The founder of Littergram has responded by describing the claim as “absurd”. He has sent a video-message to CEO of Facebook, Mark Zuckerberg, asking them to withdraw the demands and collaborate with them to support the new application.

In the video message, Lucas told that re-naming the brand would "destroy all our ingenuity and hard work". “Littergram has become a known name, it puts the Great back into Britain, I truly hope for the sake of the entire UK population, you will have the understanding and compassion to let Littergram continue,” says Lucas
Recently, the company announced earnings of $1.5 billion for the initial quarter of the next year – over 3 times greater than its earnings in 2015 during the same period. Instagram was purchased by the organization for a price of $1 billion 4 years. It is said that 400 million active users use this Facebook’s application on a monthly basis.

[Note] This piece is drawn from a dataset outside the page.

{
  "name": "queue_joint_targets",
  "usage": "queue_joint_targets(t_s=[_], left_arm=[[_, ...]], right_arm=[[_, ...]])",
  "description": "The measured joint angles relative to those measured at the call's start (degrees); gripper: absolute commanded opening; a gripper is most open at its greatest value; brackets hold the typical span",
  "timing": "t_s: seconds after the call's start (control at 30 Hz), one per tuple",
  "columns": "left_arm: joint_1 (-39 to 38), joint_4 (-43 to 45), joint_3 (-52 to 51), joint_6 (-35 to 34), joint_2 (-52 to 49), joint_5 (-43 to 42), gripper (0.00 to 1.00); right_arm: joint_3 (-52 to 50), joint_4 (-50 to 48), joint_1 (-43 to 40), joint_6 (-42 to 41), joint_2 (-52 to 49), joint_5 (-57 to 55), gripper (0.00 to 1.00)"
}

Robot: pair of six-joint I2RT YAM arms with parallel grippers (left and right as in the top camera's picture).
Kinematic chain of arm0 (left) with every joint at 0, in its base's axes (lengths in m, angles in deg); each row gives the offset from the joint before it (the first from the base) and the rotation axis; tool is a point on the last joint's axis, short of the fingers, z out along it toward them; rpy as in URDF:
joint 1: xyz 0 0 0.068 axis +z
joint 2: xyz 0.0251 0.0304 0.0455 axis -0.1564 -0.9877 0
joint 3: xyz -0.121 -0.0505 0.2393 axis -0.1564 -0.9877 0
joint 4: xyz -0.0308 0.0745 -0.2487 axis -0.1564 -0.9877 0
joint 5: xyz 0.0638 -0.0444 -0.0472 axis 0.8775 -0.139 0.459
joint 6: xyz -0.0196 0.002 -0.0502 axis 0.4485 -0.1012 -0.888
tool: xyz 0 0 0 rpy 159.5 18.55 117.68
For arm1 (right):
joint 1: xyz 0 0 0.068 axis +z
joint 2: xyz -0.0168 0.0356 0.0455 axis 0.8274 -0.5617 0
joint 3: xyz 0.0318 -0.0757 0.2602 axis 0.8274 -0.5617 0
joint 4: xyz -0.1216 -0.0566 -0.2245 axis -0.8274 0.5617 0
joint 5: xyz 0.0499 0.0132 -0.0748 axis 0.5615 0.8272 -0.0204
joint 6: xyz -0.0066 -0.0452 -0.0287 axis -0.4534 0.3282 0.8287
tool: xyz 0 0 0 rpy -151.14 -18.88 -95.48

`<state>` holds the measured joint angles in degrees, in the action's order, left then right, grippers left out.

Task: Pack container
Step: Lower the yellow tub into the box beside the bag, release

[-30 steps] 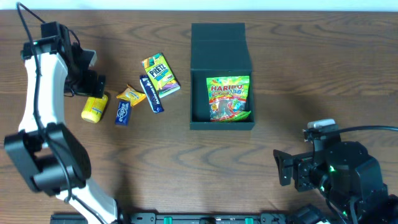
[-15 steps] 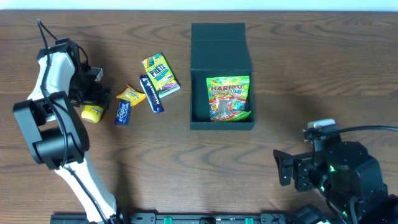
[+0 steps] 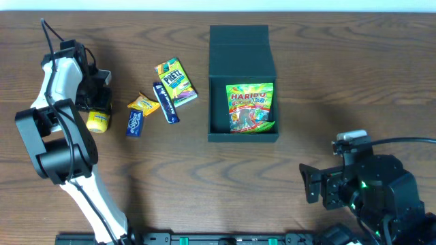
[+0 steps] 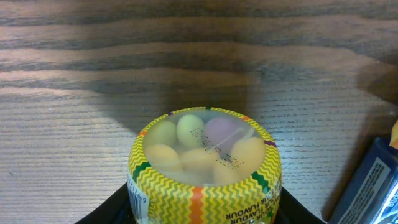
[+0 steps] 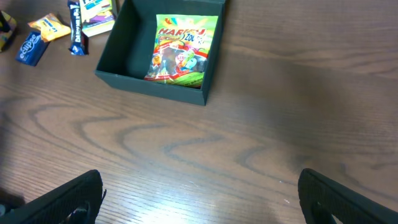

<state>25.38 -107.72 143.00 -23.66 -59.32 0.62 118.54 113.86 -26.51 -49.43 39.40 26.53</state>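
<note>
The move ahead turns on the line from the yellow sweet tub (image 3: 97, 120) to the box (image 3: 242, 136). The tub sits near the left edge of the desk. The box stands well apart from it, toward the right, about midway along the desk and closer to the far edge. Its lid is folded back toward that far edge, and a bag of gummies (image 3: 250, 107) already lies inside.

The left pincer (image 3: 97, 112) is over the tub, and its dark fingers come up on either side of the tub in the wrist view. The pictures do not show whether the pads press on it, so I cannot tell if it is gripped. The tub's clear end faces that camera, and pale sweets show through it.

Between tub and box lie a blue packet (image 3: 134, 123), an orange packet (image 3: 144, 103), a dark blue bar (image 3: 166, 102) and a yellow-green carton (image 3: 176, 80). Any carry to the box would probably pass above them.

The right pincer (image 5: 199, 202) waits by the near right corner of the desk, fingers wide apart and holding nothing. It looks at the box's near wall. The left arm is the nearer to the tub, so this step looks to be its job.
</note>
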Motion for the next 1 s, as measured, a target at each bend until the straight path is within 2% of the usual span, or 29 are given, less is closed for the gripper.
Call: queue_joint_targets(t_s=[0.07, 0.3, 0.53, 0.63, 0.73, 1.0], left_arm=[[0.0, 0.0, 0.0, -1.7, 0.0, 0.0, 0.06], [0.0, -2.3, 2.0, -11.1, -0.2, -0.2, 0.06], [-1.2, -6.4, 14.2, -20.3, -0.2, -8.3, 0.06], [-4.3, -6.9, 19.9, -24.2, -0.2, -11.8, 0.06], [-10.7, -6.6, 24.8, -27.7, -0.2, -14.1, 0.06], [-26.3, -2.2, 27.0, -38.2, -0.2, -15.7, 0.06]], right_arm=[[0.0, 0.0, 0.0, 0.0, 0.0, 0.0, 0.99], [0.0, 0.0, 0.0, 0.0, 0.0, 0.0, 0.99], [0.0, 0.0, 0.0, 0.0, 0.0, 0.0, 0.99], [0.0, 0.0, 0.0, 0.0, 0.0, 0.0, 0.99], [0.0, 0.0, 0.0, 0.0, 0.0, 0.0, 0.99], [0.0, 0.0, 0.0, 0.0, 0.0, 0.0, 0.99]])
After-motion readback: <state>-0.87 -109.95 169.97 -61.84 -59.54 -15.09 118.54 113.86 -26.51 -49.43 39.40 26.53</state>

Facebook said it hadn’t yet filed a suit against the British app and wished to agree regarding the names outside court. If CEO Mark Zuckerberg doesn’t comply with the requests made by Danny then he will have no option other than to alter the app’s name in the upcoming months or fight a legal battle.

At this phase, the social network is raising an objection regarding trademark registration. The app gained momentum in the past year with many "grot spots" reported. It has also officially partnered with Malling Borough and Tonbridge  Council , and wishes to expand this to the rest of local authorities.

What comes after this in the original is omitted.